(Ken Struys' Blog)

web-developer, serious schemer

Building a Scalable Web Architecture

A lot of people talk about building a scalable web architecture but don't actually explain what they mean. "Oh well you know use memcache and stuff", "No, that doesn't explain anything, how do you actually do it?". I'm sick of hearing it, so I'm going to explain how I do it. The best part about it is, other then server cycles/memory all the software I use are free. Here's a diagram of everything in the stack and that I will cover:

Let's start from the first entry point. First we have some kind of Load Balancer. In terms of software there are two great products out there, SQUID and Varnish. SQUID is the one I'm familiar with so I'm going to go over that one, but Varnish is being used by companies like Facebook, Twitter and Flickr it's really awesome and hopefully I will soon get the chance to try it out.

There are two main services SQUID provides. The first service is reverse proxying. SQUID receives a request from the web and send it's own request to one of the application servers (usually following round robin). That satisfies the load balancing of application servers. The other service SQUID provides is caching, when SQUID receives the response from the application server it caches the result by URL. You save a lot with SQUID's cache because application servers running things like PHP can be crazy CPU heavy. Caching generated results for even minutes we can handle a lot more load.

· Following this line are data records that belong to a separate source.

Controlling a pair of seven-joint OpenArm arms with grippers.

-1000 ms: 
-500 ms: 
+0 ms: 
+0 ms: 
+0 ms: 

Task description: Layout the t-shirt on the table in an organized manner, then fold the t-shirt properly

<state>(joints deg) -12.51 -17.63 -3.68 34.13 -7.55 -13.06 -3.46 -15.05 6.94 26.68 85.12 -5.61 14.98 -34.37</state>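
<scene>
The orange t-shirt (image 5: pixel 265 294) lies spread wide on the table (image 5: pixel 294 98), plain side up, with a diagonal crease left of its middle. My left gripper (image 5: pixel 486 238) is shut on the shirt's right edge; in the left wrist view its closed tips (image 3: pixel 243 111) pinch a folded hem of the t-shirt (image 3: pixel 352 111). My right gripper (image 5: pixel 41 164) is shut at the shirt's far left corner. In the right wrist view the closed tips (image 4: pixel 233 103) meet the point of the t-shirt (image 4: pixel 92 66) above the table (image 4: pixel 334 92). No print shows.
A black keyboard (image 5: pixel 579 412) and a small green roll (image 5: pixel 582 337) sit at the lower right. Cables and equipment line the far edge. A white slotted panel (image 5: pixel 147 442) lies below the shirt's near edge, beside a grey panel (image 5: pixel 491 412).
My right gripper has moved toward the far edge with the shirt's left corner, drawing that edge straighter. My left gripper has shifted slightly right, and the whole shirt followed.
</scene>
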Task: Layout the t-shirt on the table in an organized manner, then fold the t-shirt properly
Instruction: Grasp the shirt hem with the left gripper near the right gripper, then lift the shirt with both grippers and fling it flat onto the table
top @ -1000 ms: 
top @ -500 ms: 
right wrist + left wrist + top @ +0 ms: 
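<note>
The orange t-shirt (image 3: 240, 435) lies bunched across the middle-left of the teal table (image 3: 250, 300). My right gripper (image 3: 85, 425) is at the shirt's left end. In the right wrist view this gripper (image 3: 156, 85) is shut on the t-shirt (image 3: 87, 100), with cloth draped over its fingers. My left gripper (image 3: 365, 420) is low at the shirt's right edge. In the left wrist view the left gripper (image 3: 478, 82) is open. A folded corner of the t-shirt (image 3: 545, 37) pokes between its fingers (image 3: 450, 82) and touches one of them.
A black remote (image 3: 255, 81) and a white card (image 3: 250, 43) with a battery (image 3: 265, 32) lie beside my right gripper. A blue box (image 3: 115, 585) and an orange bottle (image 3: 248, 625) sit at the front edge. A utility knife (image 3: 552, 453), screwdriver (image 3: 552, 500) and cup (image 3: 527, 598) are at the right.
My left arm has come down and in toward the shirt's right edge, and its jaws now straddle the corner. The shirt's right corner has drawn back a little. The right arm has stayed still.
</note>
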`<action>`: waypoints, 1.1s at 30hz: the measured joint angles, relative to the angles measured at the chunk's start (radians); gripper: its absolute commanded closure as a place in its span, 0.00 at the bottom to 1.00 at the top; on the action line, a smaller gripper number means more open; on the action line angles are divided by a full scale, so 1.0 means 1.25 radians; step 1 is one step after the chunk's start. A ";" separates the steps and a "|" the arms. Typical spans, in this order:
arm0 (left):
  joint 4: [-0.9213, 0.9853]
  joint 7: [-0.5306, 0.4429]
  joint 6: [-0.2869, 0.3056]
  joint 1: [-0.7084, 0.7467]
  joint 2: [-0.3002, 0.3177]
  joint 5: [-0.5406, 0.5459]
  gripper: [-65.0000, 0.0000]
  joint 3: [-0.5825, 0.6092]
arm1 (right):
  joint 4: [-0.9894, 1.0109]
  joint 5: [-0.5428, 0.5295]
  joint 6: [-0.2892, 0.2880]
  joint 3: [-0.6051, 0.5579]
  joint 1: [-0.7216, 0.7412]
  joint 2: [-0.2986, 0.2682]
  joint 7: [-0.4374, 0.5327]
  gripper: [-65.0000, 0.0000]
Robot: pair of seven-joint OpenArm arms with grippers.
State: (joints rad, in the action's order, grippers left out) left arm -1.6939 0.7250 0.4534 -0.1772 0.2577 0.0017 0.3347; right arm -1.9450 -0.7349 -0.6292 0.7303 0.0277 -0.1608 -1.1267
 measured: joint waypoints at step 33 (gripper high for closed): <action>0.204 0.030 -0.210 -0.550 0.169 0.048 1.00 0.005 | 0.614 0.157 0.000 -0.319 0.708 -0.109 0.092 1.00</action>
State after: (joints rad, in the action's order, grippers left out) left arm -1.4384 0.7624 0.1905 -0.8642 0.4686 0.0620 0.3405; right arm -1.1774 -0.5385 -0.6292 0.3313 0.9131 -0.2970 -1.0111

SQUID is policies are controlled by the squid.conf file. I like the configuration file because it allows you to control the caching policies. You can do things like disallow cache access of logged in users (acl aclname req_header Cookie [-i] user_cookie) and we can create rewrite programs to do url rewriting (url_rewrite_program /etc/squid/rewrite.py). I won't go through everything related policy by here's a starting configuration that I think makes sense. When you get the conf from SQUID it comes with an entire manual inline and it's hard to actually see what your configuration is doing either use mine, or remove the manual, it's available online.

Next we have our actual webservers, I usually just go with vanilla apache running whatever MVC framework I fancy. You might also want a webserver that better handles loading of assets (like images), for that I suggest nginx.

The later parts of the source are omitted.